▶ **TASK DIRECTIONS**:
Only the lines below from the one that contains "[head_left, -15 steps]" through the one that contains "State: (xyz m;" should appear in your answer, exact and without pictures.

+ + +

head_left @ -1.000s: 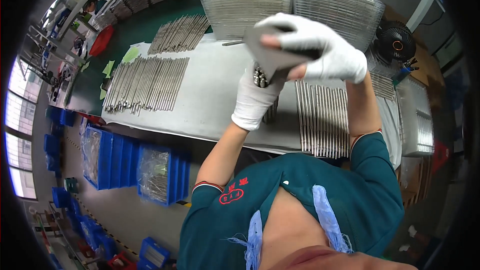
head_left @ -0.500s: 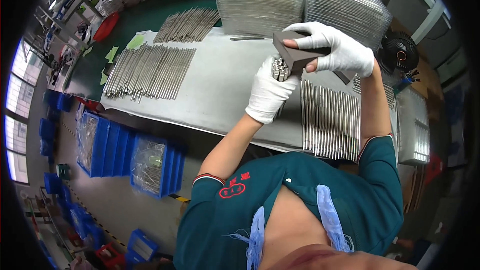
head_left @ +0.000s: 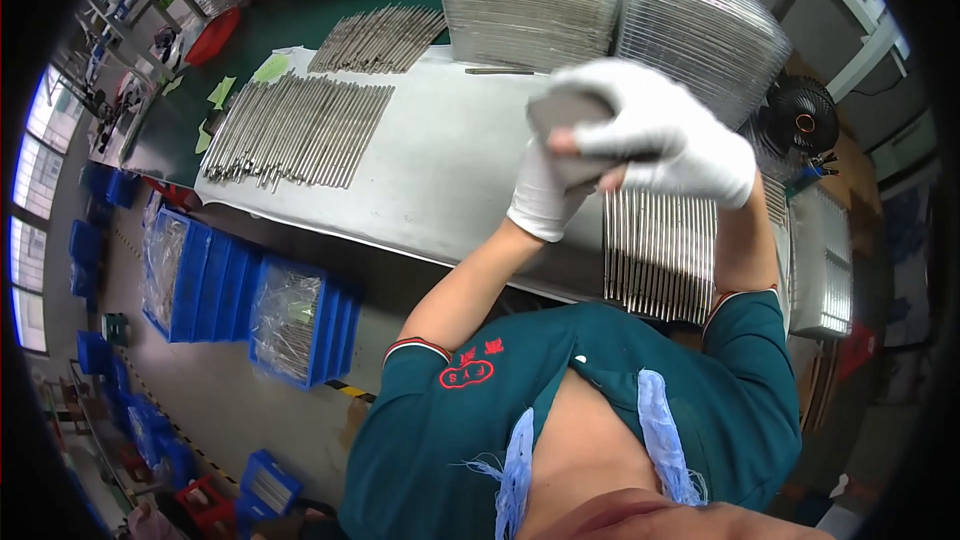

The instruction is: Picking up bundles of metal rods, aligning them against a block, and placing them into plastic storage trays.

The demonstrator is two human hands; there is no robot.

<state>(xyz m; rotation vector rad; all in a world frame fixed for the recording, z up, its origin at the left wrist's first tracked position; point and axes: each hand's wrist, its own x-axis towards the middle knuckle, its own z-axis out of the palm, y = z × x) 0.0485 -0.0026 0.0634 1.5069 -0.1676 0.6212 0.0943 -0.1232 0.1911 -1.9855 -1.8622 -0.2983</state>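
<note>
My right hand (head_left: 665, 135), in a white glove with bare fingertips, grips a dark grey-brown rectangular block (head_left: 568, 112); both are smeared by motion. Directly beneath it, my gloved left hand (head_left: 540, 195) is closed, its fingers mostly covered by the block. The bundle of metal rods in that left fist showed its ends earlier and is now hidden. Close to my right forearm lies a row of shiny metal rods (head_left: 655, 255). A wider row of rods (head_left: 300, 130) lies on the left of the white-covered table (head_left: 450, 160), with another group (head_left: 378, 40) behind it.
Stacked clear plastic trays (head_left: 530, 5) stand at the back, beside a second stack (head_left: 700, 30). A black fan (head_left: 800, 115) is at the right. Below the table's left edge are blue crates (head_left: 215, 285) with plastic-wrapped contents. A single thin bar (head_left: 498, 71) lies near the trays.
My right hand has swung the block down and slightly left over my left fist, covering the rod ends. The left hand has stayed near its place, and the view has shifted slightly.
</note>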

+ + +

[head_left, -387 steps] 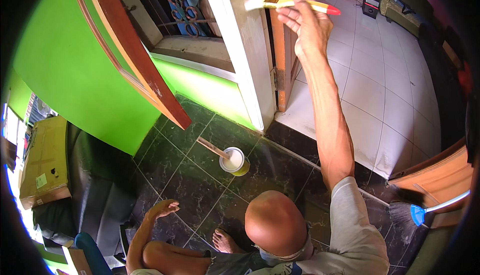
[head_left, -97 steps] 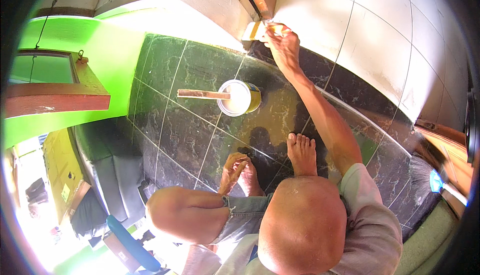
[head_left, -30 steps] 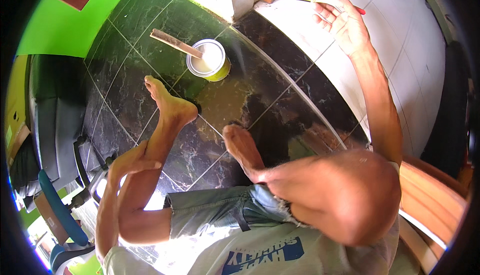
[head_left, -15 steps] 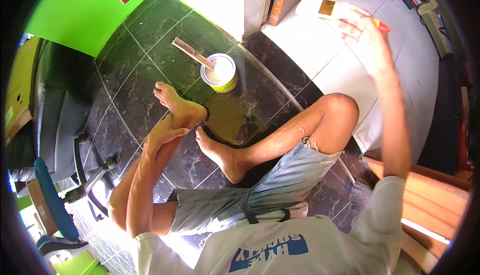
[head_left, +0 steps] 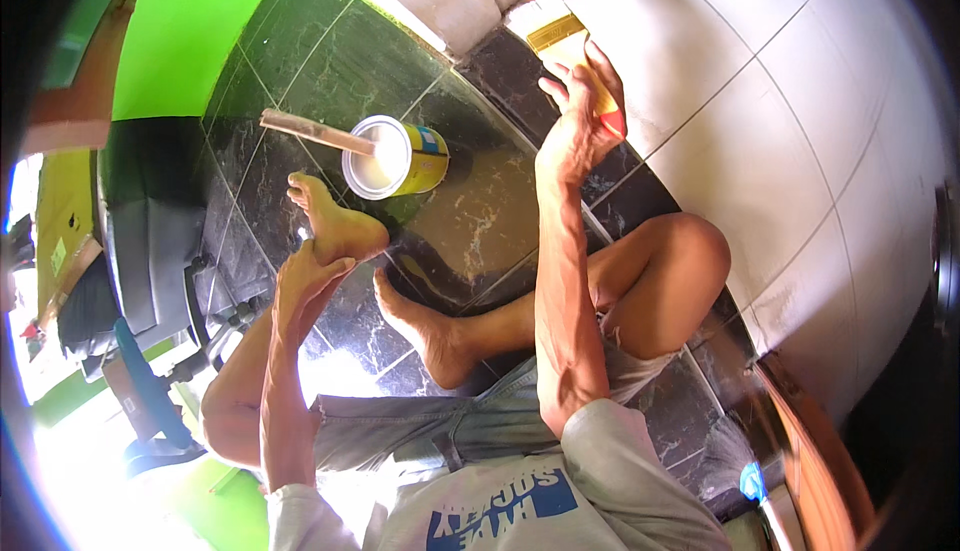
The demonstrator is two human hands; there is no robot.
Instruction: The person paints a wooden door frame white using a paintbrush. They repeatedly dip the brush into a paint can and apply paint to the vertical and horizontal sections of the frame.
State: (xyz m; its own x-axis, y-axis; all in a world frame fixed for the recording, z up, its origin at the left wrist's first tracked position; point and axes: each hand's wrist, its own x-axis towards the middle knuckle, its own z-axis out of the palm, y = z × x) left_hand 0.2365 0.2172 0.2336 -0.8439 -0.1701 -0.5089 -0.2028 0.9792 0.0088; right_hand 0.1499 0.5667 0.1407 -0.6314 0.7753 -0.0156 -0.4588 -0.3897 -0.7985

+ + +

▶ **SOLUTION FOR THIS EXERCISE**:
[head_left, -15 steps] 
[head_left, +0 steps] 
The demonstrator is two human hands; there is no robot.
Instruction: The person paints a wooden door frame white using a paintbrush. They repeatedly dip the brush into a paint can and apply paint to the vertical and horizontal sections of the frame.
State: (xyz m; its own x-axis, y-axis; all in a world frame fixed for the recording, z up, its origin at the left wrist's first tracked position; point and axes: each hand's wrist, its own x-axis towards the middle knuckle, its own z-axis out of the palm, y = z × x) left_hand 0.2365 0.2172 0.2336 -0.8439 -0.1701 -0.5089 -0.2028 0.9792 0.0088; right_hand 0.1499 0.5667 0.1407 -0.6314 0.7753 -0.0156 -0.4588 -0.3897 -0.7985

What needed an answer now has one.